Young Life Capernaum is a ministry that serves teens and young adults with special needs. It’s an international organization, but each local branch is responsible for its own club meetings, outreaches, and fund raising.

I serve on a committee that meets monthly to discuss the club’s needs, and as we’ve been looking for ways to spread the word about what we do, I’ve been dreaming big.

Dallas is an affluent city with lots of beautiful, generous souls living in it, but most of them don’t even know Young Life Capernaum exists. What if we were to host a golf tournament, inviting local golfers to form teams, play some golf, and then attend a reception where someone who’s really, really well known and respected in the golf world (hint: this would be you) would also be present? Do you have any idea how many people in this area would LOVE to pay a small entrance fee benefiting a worthy organization for the chance to have fun and hobnob with the world’s number one golfer? (hint: a lot)

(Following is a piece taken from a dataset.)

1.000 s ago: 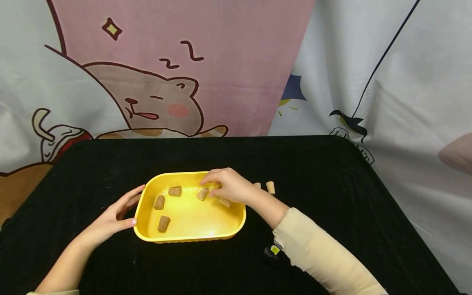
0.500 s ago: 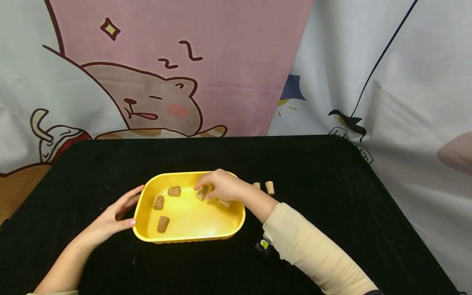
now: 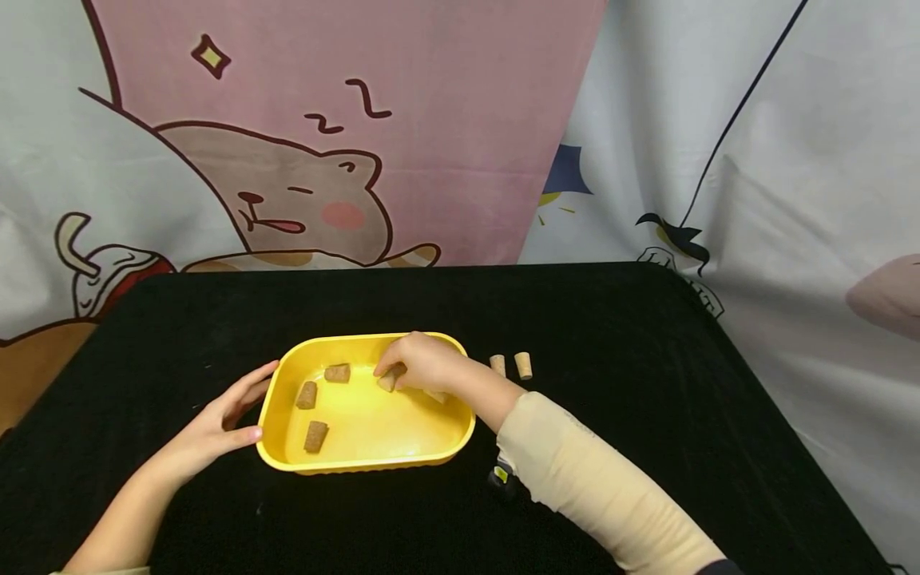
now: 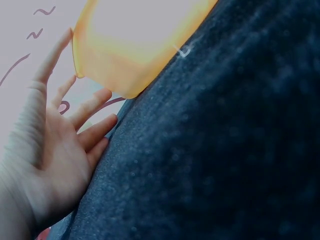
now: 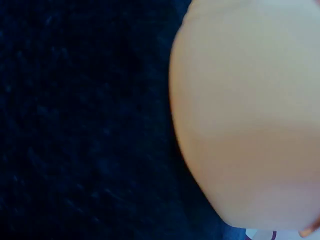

But that’s not all. In my dream, your sister Ellie would be the star of this event. We would call it the First Annual (remember, I’m dreaming big) Ellie Spieth Golf Tournament, and she would get to introduce her beloved brother to all our Young Life Capernaum friends, who would be invited to attend a mini putting clinic, coached by that same really, really well known and respected number one golfer. (You.)

If you were to catch this vision, I have no doubt all the other pieces would fall into place. Date, venue, caterers, golfers, prize donations, you name it. We really just need two things to make this happen.

You and Ellie.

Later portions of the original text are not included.